» YOUR INSTRUCTIONS:
Write out the listing below character for character, though without its pictures.

» RECORDED INFORMATION:

◇ ◇ ◇ ◇ ◇

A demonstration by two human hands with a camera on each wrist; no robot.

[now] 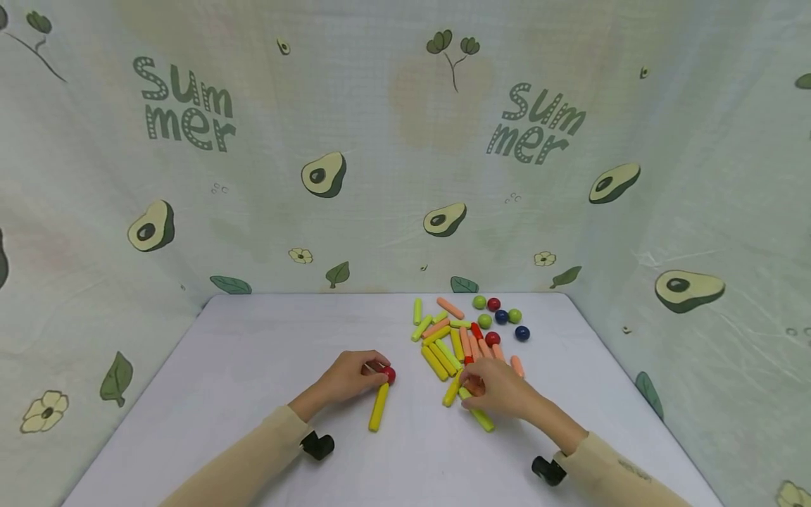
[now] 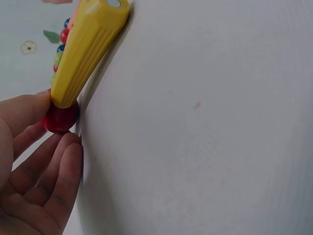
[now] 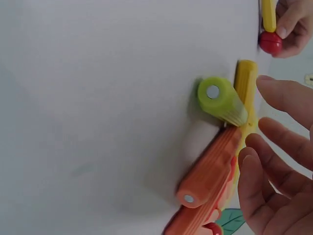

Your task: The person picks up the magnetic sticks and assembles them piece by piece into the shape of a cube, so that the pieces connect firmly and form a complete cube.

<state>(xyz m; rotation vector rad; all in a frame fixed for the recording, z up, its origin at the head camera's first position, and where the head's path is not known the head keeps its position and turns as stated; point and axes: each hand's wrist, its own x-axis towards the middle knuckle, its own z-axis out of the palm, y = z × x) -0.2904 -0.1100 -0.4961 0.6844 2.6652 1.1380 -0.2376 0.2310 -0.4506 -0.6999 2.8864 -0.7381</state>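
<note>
My left hand (image 1: 352, 377) pinches a glossy red ball (image 2: 60, 118) between thumb and fingers, low over the white table. One end of a yellow ridged stick (image 1: 378, 408) meets this ball; the other end points toward me, with a round metal disc in its tip in the left wrist view. Over the near edge of a pile of sticks is my right hand (image 1: 500, 387), its fingers loosely bent and spread apart. Nearest to them are a light green stick (image 3: 220, 100) and a yellow stick (image 1: 452, 391). Nothing shows between these fingers in the right wrist view.
Several yellow, green, orange and red sticks (image 1: 434, 362) lie jumbled left of and beyond my right hand. Behind them at the right sit green, red and dark blue balls (image 1: 501, 317). A printed cloth (image 1: 380, 232) hangs at the table's back edge.
</note>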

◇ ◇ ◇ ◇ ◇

» EXERCISE RESULT:
A demonstration by two human hands with a camera on each wrist; no robot.

[now] 
[now] 
[now] 

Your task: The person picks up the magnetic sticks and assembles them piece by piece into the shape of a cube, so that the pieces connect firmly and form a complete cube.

<state>(xyz m; rotation vector rad; all in a frame fixed for the recording, z up, its origin at the head camera's first position, and where the head's path is not known the head keeps its position and turns as stated; point and axes: each hand's wrist, its own x-axis towards the middle knuckle, its own z-axis out of the palm, y = z × x) -0.2904 -0.1100 -0.4961 0.6844 2.6652 1.1380 -0.2376 0.2310 -0.4506 -0.6999 2.8864 -0.7381</state>
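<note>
My left hand (image 1: 352, 377) pinches a glossy red ball (image 2: 60, 118) between thumb and fingers, low over the white table. One end of a yellow ridged stick (image 1: 378, 408) meets this ball; the other end points toward me, with a round metal disc in its tip in the left wrist view. Over the near edge of a pile of sticks is my right hand (image 1: 500, 387), its fingers loosely bent and spread apart. Nearest to them are a light green stick (image 3: 220, 100) and a yellow stick (image 1: 452, 391). Nothing shows between these fingers in the right wrist view.
Several yellow, green, orange and red sticks (image 1: 434, 362) lie jumbled left of and beyond my right hand. Behind them at the right sit green, red and dark blue balls (image 1: 501, 317). A printed cloth (image 1: 380, 232) hangs at the table's back edge.
</note>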

Nothing else is needed to finish the exercise.